“Hovering at periscope depth at the rendezvous point, Captain. I finally have visual on the helicopter.”

“Flood the forward escape trunk.”

“Aye, sir, flood the forward escape trunk,” Voorheese repeated back. “Chief of the Watch.

Flood the forward escape trunk.” Kane looked up at the control room’s periscope-view monitor, the screen set up in the overhead of the room above the attack center. The helicopter now filled the high-power view.

“Do a horizon scan, Officer of the Deck,” Kane ordered Voorheese.

Fixating on the helicopter could make him miss an oncoming merchant ship appearing on the horizon. “Aye, sir.”

“Offsa’deck, sir, forward escape trunk flooded,” the chief of the watch reported from the forward port wraparound ballastcontrol panel. “Open the upper hatch,” Kane commanded. “And find the helicopter again.” Voorheese gave the order to open the escape-trunk upper hatch, then turned his attention back to the periscope, the view in low power showing the approaching helicopter, the image shift to high power revealing the markings on the chopper’s sides, the door open, the feet of two men sticking out. The admiral and his aide, done up in scuba gear. Typical, Kane thought. It seemed overly flashy, intended to wow the crew. An admiral swimming aboard in scuba gear was as radical as the queen of England wearing a thong bikini.

Pacino moved up to the chopper’s open door, dangling his flippers over the sea, some fifteen feet down. White moved up next to him.

“The periscope is in sight. Admiral. We’re setting up now.”

Pacino checked Paully, who looked pale behind his mask. White had told Pacino it had been years since he had been diving. Pacino had been away from it for ten years, but how hard could it be?

The chopper slowed and hovered, the sea below deep blue with whitecaps from the stiff breeze. Pacino looked out at the sea and the sky, his habit to enjoy his last air before going into a sub still compelling. He took a breath, aware that he’d be breathing canned air for the next weeks. He exhaled, clamped the regulator into his mouth, tested the air and nodded at Paully. He pulled the mask onto his face, careful not to disturb the black eyepatch over his left eye. Going into the water with full scuba gear could be tricky, he remembered. The idea was to make water entry without losing equipment.

“Ready when you are. Admiral,” the copilot shouted.

Pacino waved at the pilots, put his left hand on his mask and regulator, his right on the strap for his canister, looked down at the water, bent low at the waist and leaned out over the water until he fell out of the chopper.

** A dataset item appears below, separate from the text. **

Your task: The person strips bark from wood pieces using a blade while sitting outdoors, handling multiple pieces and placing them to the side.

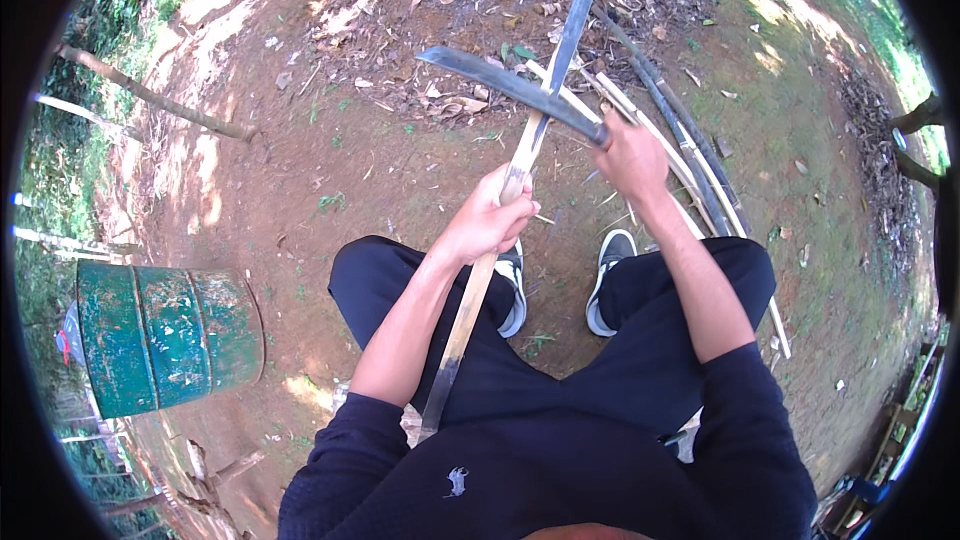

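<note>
My left hand (488, 218) is closed around the middle of a long bamboo strip (470, 312). The strip slants from my lap up and away between my knees. Most of its length is pale and scraped, while both ends keep a dark grey skin. In my right hand (636, 162) is a machete (495, 80), its handle hidden in my fist. The dark blade points left and crosses the strip beyond my left hand, seemingly touching it. More bamboo strips (707, 182), some pale and some dark, lie on the ground beside my right knee.
A worn green metal drum (170, 338) stands on the left. Dry leaves (450, 100) cover the brown dirt ahead. Thin poles (165, 100) rise at the far left, near greenery. My shoes (613, 275) rest on the dirt between my bent knees.
</note>
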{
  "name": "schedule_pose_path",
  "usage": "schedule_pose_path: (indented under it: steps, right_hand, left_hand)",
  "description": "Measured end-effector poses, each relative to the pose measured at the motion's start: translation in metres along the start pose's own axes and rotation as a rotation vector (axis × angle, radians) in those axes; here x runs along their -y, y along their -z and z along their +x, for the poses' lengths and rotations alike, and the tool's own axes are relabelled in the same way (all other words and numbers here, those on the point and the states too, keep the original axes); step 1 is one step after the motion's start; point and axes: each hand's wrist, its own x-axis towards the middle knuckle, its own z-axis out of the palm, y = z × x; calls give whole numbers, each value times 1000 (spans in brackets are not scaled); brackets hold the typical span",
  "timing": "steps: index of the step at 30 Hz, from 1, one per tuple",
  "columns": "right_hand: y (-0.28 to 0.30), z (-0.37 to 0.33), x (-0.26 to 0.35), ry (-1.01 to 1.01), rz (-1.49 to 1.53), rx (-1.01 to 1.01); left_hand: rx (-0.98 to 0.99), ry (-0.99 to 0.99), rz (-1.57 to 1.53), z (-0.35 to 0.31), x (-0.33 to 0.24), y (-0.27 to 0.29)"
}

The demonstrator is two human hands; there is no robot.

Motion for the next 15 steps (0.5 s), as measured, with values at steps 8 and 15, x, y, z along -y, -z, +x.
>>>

The freefall into the sea was busy with sensations, the violent wind from the rotors of the gray-and-black Sea King machine floating above him, the sea careening toward him, his flippers breaking the surface, the sea coming up to splash into his face, threatening to knock off his mask. Pacino’s instinct took over as he went underwater, the brainstem telling him not to breathe. He had to force himself to take the first breath from the tanks. He looked for Paully, swimming back to the surface to find him. When his mask broke the surface he could see the helicopter flying away, its noise gone ever since he’d hit the water.

Paully was on the surface. Pacino looked for the periscope, finding it silhouetted against the sun. He nodded to Paully and they swam on the surface until they got to the periscope. Pacino then jackknifed his body so that his head went down, the mast of the periscope extending into the darker depths. He kicked his fins, swimming downward, the air flowing naturally now. The feeling of incredible freedom flooded him, the sea around him now welcoming instead of nightmarish. The water was pleasantly warm against his skin inside the wet suit.

Pacino’s ears were now compressing in the pressure, the pain coming slowly, then urgently. He grabbed his nose through the rubber of the mask, clamped his nostrils shut and blew against his sinuses until his eardrums blew back out, equalizing through his Eustachian tubes, the pain gone.